Extended Web3 Application
Proof of Reserves (PoR): Exchanges like Binance combine Merkle Tree with zk-SNARKs to prove they hold enough resources customer assets while still protecting privacy.
Airdrops Distribution: The project only needs to announce the Merkle Origin, users themselves submit claim requests with evidence, saving 99% on gas fees.
File System (IPFS/BitTorrent): Use Merkle Tree to identify content and ensure pieces of data downloaded from many different sources are not corrupted. damaged.
Celestia: Uses Namespaced Merkle Tree (NMT) to arrange data according to each application, helping Rollups only need to download the relevant data.
10 Typical Case Studies of Merkle Tree Application
To demonstrate practical applicability, Tan Phat Digital synthesizes 10 typical cases most pictured:
Bitcoin (Simplified Payment Verification): Enables lightweight mobile wallets (like Electrum) to validate transactions without downloading 500GB+ of chain data, just an 80-byte block header and about 12-20 proof hashes.
Ethereum (State Management): Uses Merkle Patricia Trie to store millions of assets account and balance. When a balance changes, the system simply updates the corresponding branch without having to rebuild the entire database.
Binance (Proof of Reserves): After the FTX event, Binance deployed Merkle Tree combining zk-SNARKs to prove the 1:1 asset reserve ratio, helping users verify their own money without revealing their identities.
Celestia (Modular Blockchain): Use Namespaced Merkle Trees to classify data according to each project (Rollup). This helps applications only have to download "their" data, reducing the load on system resources.
Git (Version Management System): Every "commit" in Git is actually a Merkle Tree (Tree Object). It helps Git compare millions of lines of code and detect changes or duplicate files in a snap.
BitTorrent (Peer-to-Peer File Sharing): When downloading a movie, Merkle Tree helps check each piece of data (chunk) downloaded from different sources. If a fragment is corrupted, the system reloads only that fragment instead of the entire file.
IPFS (Distributed File System): Uses Merkle DAG to identify content. Two files with the same content will have the same address (CID), helping the system automatically eliminate duplicate data across the network.
Apache Cassandra (Database Replication): Use Merkle Tree to detect inconsistencies between replica servers (replicas). Instead of sending the entire data for comparison, the servers only exchange Merkle Root to find the skewed data area.
Starknet (ZK-Rollup Airdrops): Uses Merkle Tree and Cairo language to distribute tokens to millions of users. The project only needs to store a single 32-byte Root Hash on-chain to perform the entire reward event.
Certificate Transparency: A public storage system for SSL/TLS certificates that uses Merkle Tree to prevent certificate authorities (CAs) from issuing fake certificates to websites without detection.
Frequently Asked Questions (FAQ)
Here are the 10 most popular questions about Merkle Tree compiled by Tan Phat Digital:
Why does Blockchain use Merkle Tree instead of a simple hash list?
Merkle Tree allows verifying a specific transaction with O(log n) complexity instead of O(n).
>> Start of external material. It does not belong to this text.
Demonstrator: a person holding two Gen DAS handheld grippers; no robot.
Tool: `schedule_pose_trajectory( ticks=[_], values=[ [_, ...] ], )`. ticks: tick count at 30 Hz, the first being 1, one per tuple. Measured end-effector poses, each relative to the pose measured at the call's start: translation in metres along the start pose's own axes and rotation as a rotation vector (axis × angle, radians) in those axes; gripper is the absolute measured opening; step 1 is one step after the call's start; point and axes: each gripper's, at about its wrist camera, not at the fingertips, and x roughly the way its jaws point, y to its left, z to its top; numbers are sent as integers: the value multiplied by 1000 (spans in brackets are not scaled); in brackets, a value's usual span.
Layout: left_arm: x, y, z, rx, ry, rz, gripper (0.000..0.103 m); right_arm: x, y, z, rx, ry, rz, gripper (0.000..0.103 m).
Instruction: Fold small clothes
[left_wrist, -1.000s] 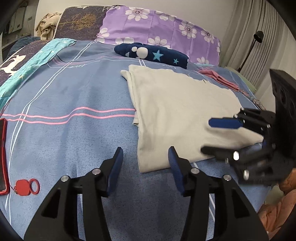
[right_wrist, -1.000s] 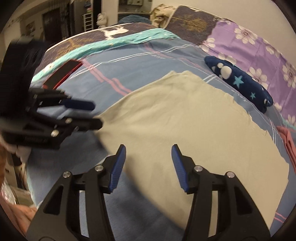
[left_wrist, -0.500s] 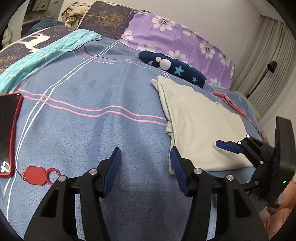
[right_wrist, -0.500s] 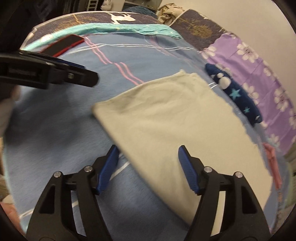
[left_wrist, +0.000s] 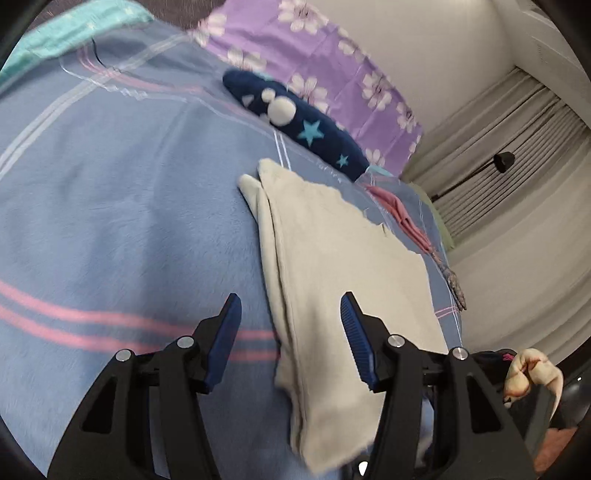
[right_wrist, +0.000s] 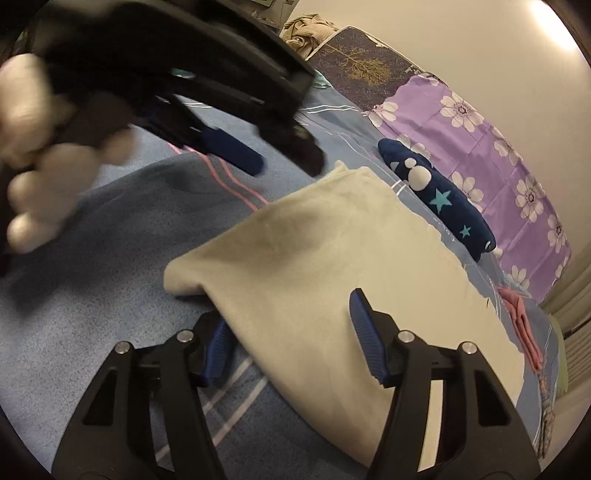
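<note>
My left gripper (left_wrist: 290, 336) has swung over the cloth's (left_wrist: 343, 266) edge, released; right gripper (right_wrist: 288, 332) closing, straddling its near corner on the bed (left_wrist: 110, 221).

The bed (left_wrist: 110, 206) is covered by a blue blanket with pink and white stripes. A cream folded cloth (left_wrist: 343, 266) lies flat on it, serving as the landmark. Just beyond the cloth's far edge lies a dark navy rolled garment (left_wrist: 295, 122) with stars and white spots, and behind that a purple flowered pillow (left_wrist: 325, 62) at the head of the bed. Beside the cloth's far right corner a pink garment (left_wrist: 400, 214) lies near the bed's edge. A teal cover (left_wrist: 70, 29) lies well apart from the cloth, at the bed's far left corner.
</note>
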Motion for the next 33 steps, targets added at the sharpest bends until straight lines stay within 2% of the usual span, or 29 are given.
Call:
schedule_pose_trajectory(
  ticks=[2, 3, 10, 11, 12, 13, 14, 15, 16, 18, 21, 26, 33],
  values=[
    [24, 1, 17, 3, 57, 25, 63, 0, -1, 0, 12, 5, 10, 58],
    [30, 0, 22, 9, 54, 15, 68, 0, -2, 0, 15, 8, 10, 58],
    [71, -2, 60, -11, 49, -36, 68, 13, 7, 12, -28, 2, -17, 58],
    [75, -4, 64, -11, 47, -27, 60, 17, 7, 14, -31, 0, -24, 58],
    [77, -6, 67, -9, 54, -6, 33, 21, 6, 17, -29, -4, -33, 57],
    [79, -6, 69, -12, 68, 14, 20, 22, 4, 18, -22, -7, -35, 54],
    [79, -5, 72, -23, 80, 24, 12, 23, 1, 19, -11, -11, -25, 31],
    [78, -6, 73, -30, 81, 27, 11, 23, -3, 19, 1, -13, -2, 6],
    [77, -11, 75, -17, 74, 43, 11, 20, -10, 18, 34, -23, 33, 8],
    [72, -26, 78, 27, 57, 70, 10, 10, -25, 17, 102, -57, 48, 7],
    [67, -48, 85, 69, 33, 70, 10, -7, -53, 16, 194, -104, 70, 7],
    [61, -98, 94, 143, -4, 70, 10, -35, -88, 8, 282, -169, 62, 7],
    [70, -167, 93, 239, -24, 68, 9, -70, -146, -32, 463, -231, 86, 7]
  ],
)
This means that for 1 million transactions, you only need about 20 verification steps instead of 1 million steps, which saves significant bandwidth and resources.
What happens if the number of transactions in a block is an odd number?
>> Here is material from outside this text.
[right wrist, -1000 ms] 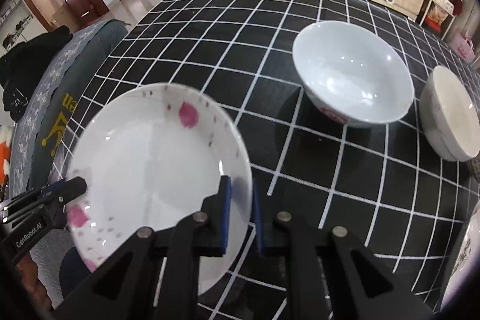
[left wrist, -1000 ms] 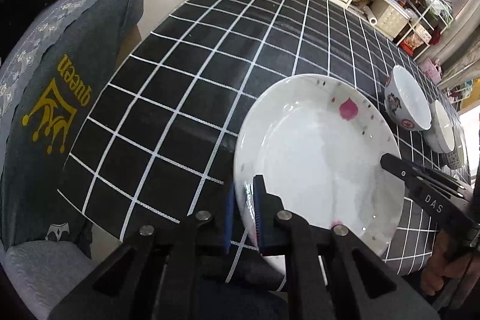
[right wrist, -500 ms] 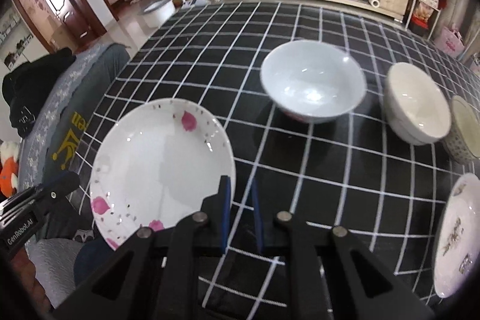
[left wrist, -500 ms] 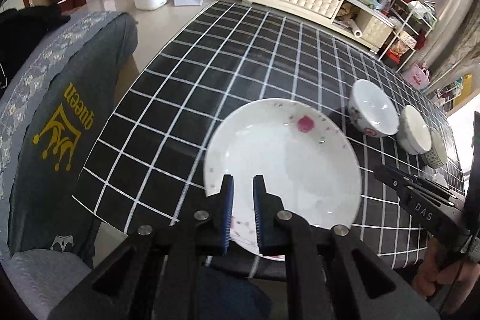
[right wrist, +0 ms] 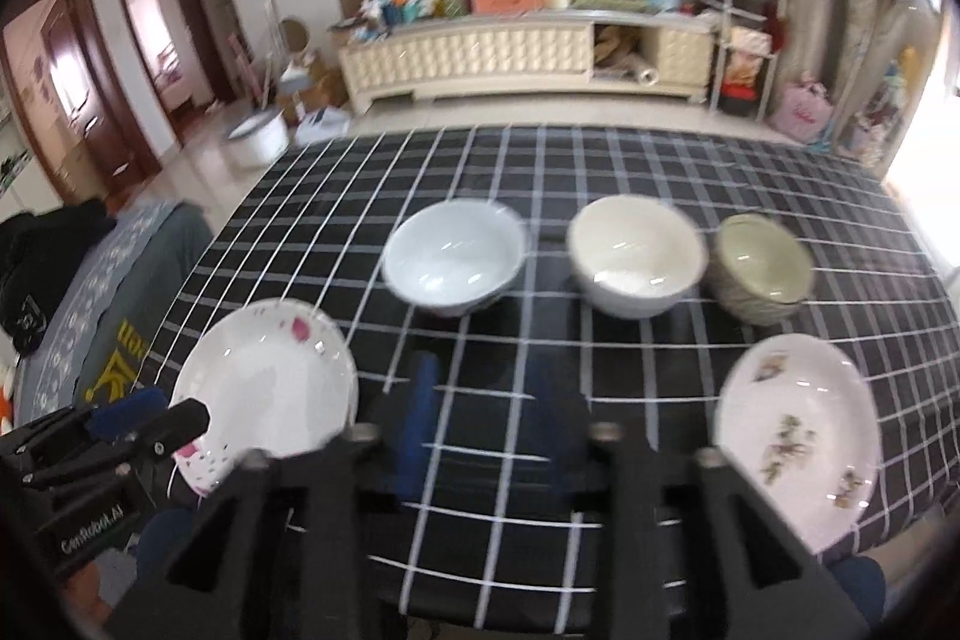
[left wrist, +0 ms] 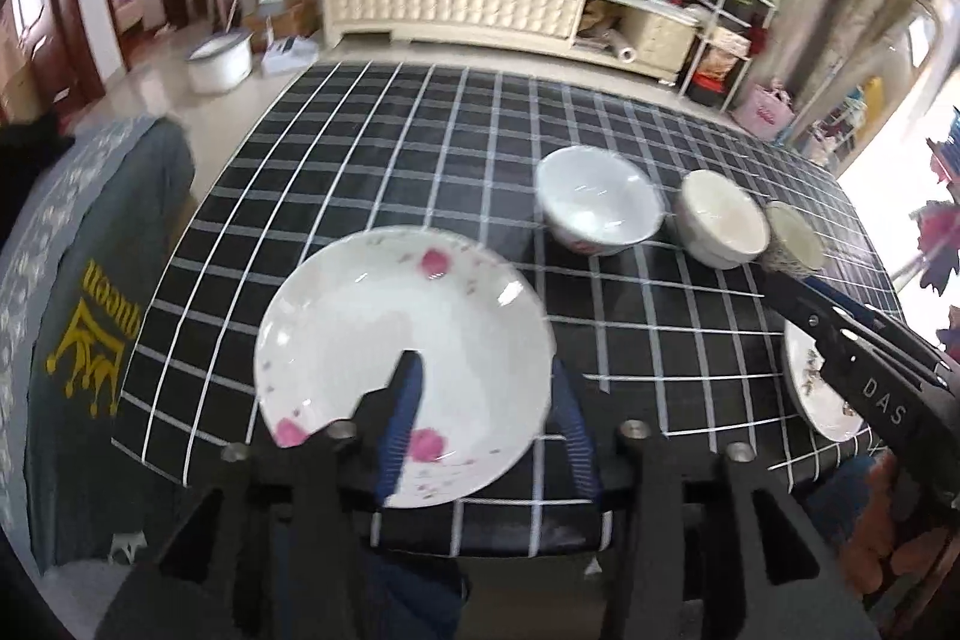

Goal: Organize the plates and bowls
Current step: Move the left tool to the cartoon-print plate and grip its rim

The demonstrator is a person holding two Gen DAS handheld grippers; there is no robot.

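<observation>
A white plate with pink flowers (left wrist: 402,358) lies at the near left of the checked table (left wrist: 456,160); it also shows in the right wrist view (right wrist: 264,394). My left gripper (left wrist: 486,370) is open, raised over the plate's near edge and off it. My right gripper (right wrist: 489,370) is open and empty above the table's front middle. Three bowls stand in a row: a white one (right wrist: 453,256), a cream one (right wrist: 636,253) and a green-grey one (right wrist: 762,259). A second plate with brown sprigs (right wrist: 798,430) lies at the near right.
A grey chair cover with a yellow crown print (left wrist: 90,316) hangs at the table's left edge. A cream cabinet (right wrist: 498,52) with clutter stands beyond the far edge. The table's front edge runs just under both grippers.
Both grippers were shut on the pink-flowered plate; both have opened, let go and pulled back and up. The plate now lies on the table.
</observation>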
To maintain a balanced binary tree structure, the last transaction in the list is duplicated and hashed with itself to form a complete pair.
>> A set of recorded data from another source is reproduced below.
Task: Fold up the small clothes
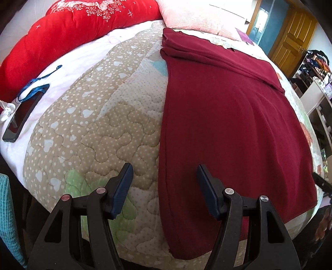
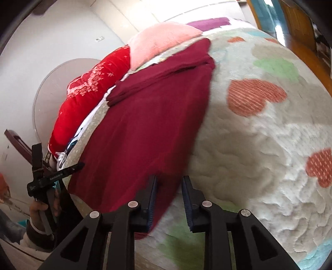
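A dark red garment (image 1: 228,116) lies spread flat on the quilted bed cover (image 1: 93,128), with folded layers at its far end. My left gripper (image 1: 165,178) hangs open over the garment's left edge, one finger above the quilt and the other above the cloth, with nothing between them. In the right wrist view the garment (image 2: 145,124) reaches down to my right gripper (image 2: 169,197). Its jaws stand a narrow gap apart over the near right edge of the cloth, and the pads do not press on it. A hand (image 2: 39,207) holds the left gripper (image 2: 56,174) at the far left.
A black phone (image 1: 20,116) on a blue lanyard lies at the left of the bed. A red duvet (image 1: 62,41) and a pink pillow (image 1: 199,16) are piled at the head. A wooden door (image 1: 290,41) and cluttered shelves (image 1: 315,97) stand to the right.
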`<state>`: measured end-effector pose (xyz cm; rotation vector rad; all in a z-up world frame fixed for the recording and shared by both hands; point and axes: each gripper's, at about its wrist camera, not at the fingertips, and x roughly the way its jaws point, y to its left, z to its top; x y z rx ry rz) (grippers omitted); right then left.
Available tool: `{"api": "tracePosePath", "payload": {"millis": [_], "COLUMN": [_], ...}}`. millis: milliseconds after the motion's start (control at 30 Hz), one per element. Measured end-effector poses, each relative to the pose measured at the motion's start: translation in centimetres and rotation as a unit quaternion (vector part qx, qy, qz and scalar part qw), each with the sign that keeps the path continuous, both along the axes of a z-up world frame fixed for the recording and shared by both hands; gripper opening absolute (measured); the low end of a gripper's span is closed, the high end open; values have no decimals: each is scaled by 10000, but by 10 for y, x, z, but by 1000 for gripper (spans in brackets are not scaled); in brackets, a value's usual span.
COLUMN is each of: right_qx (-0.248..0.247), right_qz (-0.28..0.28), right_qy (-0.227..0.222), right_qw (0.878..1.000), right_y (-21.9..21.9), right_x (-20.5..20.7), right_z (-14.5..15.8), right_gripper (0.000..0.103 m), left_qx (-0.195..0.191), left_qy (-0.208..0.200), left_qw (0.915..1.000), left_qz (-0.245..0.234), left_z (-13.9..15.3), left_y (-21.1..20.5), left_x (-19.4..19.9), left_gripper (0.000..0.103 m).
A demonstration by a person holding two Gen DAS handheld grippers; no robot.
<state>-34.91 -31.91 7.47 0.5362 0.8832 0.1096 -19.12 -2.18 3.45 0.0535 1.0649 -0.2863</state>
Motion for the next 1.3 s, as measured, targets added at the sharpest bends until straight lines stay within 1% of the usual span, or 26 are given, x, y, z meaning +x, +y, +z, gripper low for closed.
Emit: {"api": "tracePosePath", "payload": {"millis": [100, 167, 233, 267, 300, 367, 467, 633, 733, 800, 933, 1000, 1067, 1133, 1200, 1300], "right_qx": [-307, -499, -589, -618, -614, -476, -230, 510, 786, 900, 983, 824, 341, -115, -403, -337], "right_qz": [234, 340, 453, 516, 572, 693, 688, 364, 252, 169, -182, -378, -424, -145, 43, 255], "right_qy": [-80, -17, -19, -9, -13, -91, -59, 103, 102, 45, -61, -95, 29, 100, 82, 9], "right_qw": [9992, 9982, 9972, 9968, 9965, 9964, 9973, 9980, 9965, 9958, 9950, 9958, 9985, 9998, 9991, 9991], "right_y": [18, 33, 45, 52, 57, 59, 50, 23, 12, 4, -17, -26, -25, -12, 2, 19], "right_x": [13, 25, 32, 34, 35, 32, 24, 7, -4, -12, -28, -35, -34, -28, -22, -9], "right_z": [11, 11, 10, 8, 7, 7, 6, -4, -8, -8, -7, -5, -3, 2, 5, 5], "right_gripper": [24, 24, 27, 33, 43, 52, 53, 53, 53, 53, 53, 53, 53, 53, 53, 53], "left_qx": [53, 66, 90, 96, 89, 38, -11, 18, -31, -31, 0, -14, -2, 6, 10, 15], "left_qy": [-21, -35, -53, -55, -51, -37, -39, -70, -47, -42, -62, -52, -51, -51, -48, -33], "left_qw": [10000, 10000, 9999, 9999, 9999, 10000, 10000, 10000, 10000, 10000, 10000, 10000, 10000, 10000, 10000, 10000], "left_qz": [-22, -8, -21, -38, -50, -55, -28, -58, -60, -38, -29, -22, -15, -5, -2, -1], "left_z": [-2, -3, -4, -4, -4, -5, -6, -7, -7, -7, -7, -7, -7, -7, -7, -7], "left_y": [-3, -4, -6, -6, -6, -5, -4, -5, -4, -4, -5, -5, -6, -6, -7, -7], "left_x": [-1, -1, -1, -1, 0, 1, 2, 2, 2, 2, 1, 2, 1, 2, 3, 4], "left_gripper": [67, 69, 69, 69, 69, 69, 70, 71, 71, 71, 71, 71, 71, 71, 72, 72]}}
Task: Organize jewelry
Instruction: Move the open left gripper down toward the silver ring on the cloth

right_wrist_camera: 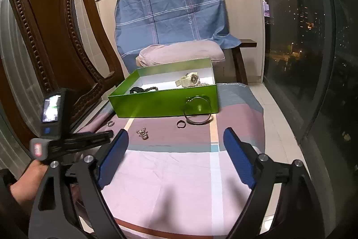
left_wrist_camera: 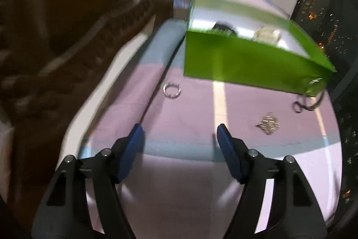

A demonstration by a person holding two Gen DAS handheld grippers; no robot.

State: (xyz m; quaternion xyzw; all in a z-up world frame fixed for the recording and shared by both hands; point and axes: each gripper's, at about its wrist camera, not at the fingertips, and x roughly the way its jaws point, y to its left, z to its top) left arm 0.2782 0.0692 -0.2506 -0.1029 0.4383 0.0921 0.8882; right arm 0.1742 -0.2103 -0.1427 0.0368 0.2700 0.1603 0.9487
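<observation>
A: Left tongs (left_wrist_camera: 180, 134) empty, jaws apart. Toothed ring (left_wrist_camera: 171, 90) lies flat on bed cloth (left_wrist_camera: 192, 104), just ahead, near green box (left_wrist_camera: 241, 62).
B: Right tongs (right_wrist_camera: 176, 138) wide, empty; left nearer.

A green box (right_wrist_camera: 163, 104) with a white inside is seen on a pink, mauve and grey-blue banded cloth (right_wrist_camera: 170, 171); a blue plaid sheet (right_wrist_camera: 170, 8) is draped behind.
</observation>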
The difference What really is the difference between Merkle Root and Merkle Proof?
Merkle Root is a unique hash located at the top of the tree, representing the entire data set. Merkle Proof is the set of intermediate hashes (paths) needed for a user to manually recalculate the Merkle Root from a particular data.
Can an attacker change the data without changing the Merkle Root?
Theoretically no, due to the collision-resistant nature of the cryptographic hash function. Any small change in the leaf node will create a chain effect that completely changes the hash code at the root.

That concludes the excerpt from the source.